Meretz Youth (Hebrew: נוער מרצ, Noar Meretz) is the youth wing of the Israeli political party Meretz. The organization was founded in 1992, after the union between the Israeli political parties Mapam and Ratz. The first coordinator of Meretz Youth was Ilan Gilon.

Meretz Youth opened branches in Tel Aviv, Ramat Gan, Petah Tikva, Ashdod, Kiryat Ono, Beersheba, Kfar Saba, Hertzliyah, Haifa, Givatayim, Rishon LeZion, Bat Yam, Pardes Hana and Jerusalem. In their branches, the organization combines cultural and political education with political activism.

The organization is presented also in Meretz's management. In the party's constitution, it was told that 2% of the management of the party must come from Meretz Youth.

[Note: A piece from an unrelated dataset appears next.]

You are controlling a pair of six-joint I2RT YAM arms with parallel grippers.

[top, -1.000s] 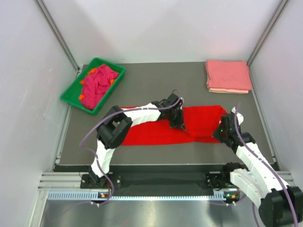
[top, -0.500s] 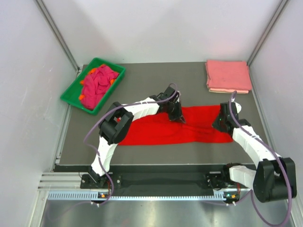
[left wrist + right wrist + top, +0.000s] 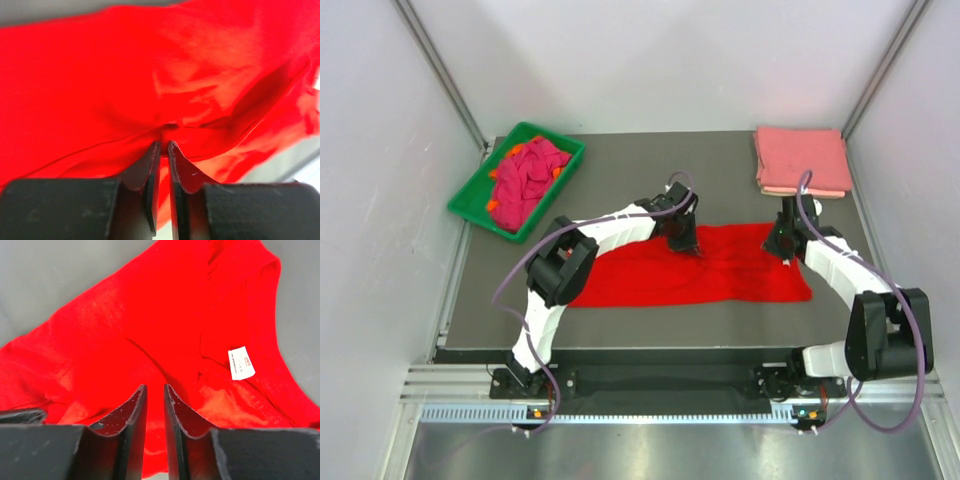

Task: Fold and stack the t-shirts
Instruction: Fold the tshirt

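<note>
Where red t-shirt [image 3: 720, 272] lies spread, left gripper [image 3: 164, 144], right gripper [image 3: 155, 387] sit just above, both slightly parted.

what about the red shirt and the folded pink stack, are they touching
Apart. The top external view shows a strip of bare grey table between the red shirt and the folded pink stack.
</note>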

Today, about 400 students between the ages 12–18 are members of Meretz Youth.

Youth leading Youth 
According to the organization, Meretz Youth is going with the idea of "Youth leading Youth", which means that the organization is led by their own youth members, and they are the ones who decide about their activities and campaigns.

Meretz Youth's Management 
The chairperson currently is Nina Banai Shahaf.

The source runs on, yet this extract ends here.